**Required action:** Take the listing that follows and copy it precisely.

**Information provided:**
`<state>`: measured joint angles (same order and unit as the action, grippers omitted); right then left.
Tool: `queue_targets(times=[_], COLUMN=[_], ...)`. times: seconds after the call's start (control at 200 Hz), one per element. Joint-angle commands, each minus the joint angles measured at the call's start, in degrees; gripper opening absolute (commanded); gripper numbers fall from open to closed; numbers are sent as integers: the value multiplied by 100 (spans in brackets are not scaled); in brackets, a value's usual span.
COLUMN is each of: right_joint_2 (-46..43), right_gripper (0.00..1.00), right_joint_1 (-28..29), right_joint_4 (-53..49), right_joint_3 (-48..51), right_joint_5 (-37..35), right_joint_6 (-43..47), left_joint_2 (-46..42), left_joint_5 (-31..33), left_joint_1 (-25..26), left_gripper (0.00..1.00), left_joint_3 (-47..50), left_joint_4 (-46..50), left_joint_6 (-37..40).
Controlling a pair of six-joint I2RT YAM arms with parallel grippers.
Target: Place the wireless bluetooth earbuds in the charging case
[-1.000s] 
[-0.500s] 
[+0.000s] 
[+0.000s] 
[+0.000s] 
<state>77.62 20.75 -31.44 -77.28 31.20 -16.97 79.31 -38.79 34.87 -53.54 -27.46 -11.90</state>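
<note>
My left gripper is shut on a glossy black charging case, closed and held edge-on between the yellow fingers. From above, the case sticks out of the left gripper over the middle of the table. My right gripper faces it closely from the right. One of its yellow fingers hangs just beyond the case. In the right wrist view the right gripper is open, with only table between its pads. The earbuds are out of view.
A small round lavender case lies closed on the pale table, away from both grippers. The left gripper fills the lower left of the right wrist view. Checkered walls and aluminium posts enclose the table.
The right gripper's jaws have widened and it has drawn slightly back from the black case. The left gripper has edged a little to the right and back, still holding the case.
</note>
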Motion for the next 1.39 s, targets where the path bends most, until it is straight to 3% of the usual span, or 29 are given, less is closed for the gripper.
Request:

**Solution below:**
`<state>`: measured joint angles (same order and unit as the action, grippers omitted); right then left.
Tool: `queue_targets(times=[_], COLUMN=[_], ...)`. times: seconds after the call's start (control at 200 Hz), one per element. Joint-angle commands, each minus the joint angles measured at the call's start, in degrees; gripper opening absolute (commanded); gripper numbers fall from open to closed; numbers are sent as integers: the value multiplied by 100 (spans in brackets are not scaled); in brackets, a value's usual span.
COLUMN is each of: right_joint_2 (-46..43), right_gripper (0.00..1.00), right_joint_1 (-28..29), right_joint_4 (-53..49), right_joint_3 (-48..51), right_joint_5 (-37..35), right_joint_6 (-43..47), left_joint_2 (-46..42), left_joint_5 (-31..33), left_joint_1 (-25..26), left_gripper (0.00..1.00), left_joint_3 (-47..50), left_joint_4 (-46..50), left_joint_6 (-37..40).
Controlling a pair of six-joint I2RT YAM arms with parallel grippers.
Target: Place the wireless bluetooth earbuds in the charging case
[-1.000s] 
[-0.500s] 
[+0.000s] 
[+0.000s] 
[+0.000s] 
<state>77.62 20.75 -31.44 -77.28 31.20 -16.97 79.31 -38.79 34.87 -53.54 -27.46 -11.90</state>
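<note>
My left gripper is shut on a glossy black charging case, closed and held edge-on between the yellow fingers. From above, the case sticks out of the left gripper over the middle of the table. My right gripper faces it closely from the right. One of its yellow fingers hangs just beyond the case. In the right wrist view the right gripper is open, with only table between its pads. The earbuds are out of view.
A small round lavender case lies closed on the pale table, away from both grippers. The left gripper fills the lower left of the right wrist view. Checkered walls and aluminium posts enclose the table.
The right gripper's jaws have widened and it has drawn slightly back from the black case. The left gripper has edged a little to the right and back, still holding the case.
</note>
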Motion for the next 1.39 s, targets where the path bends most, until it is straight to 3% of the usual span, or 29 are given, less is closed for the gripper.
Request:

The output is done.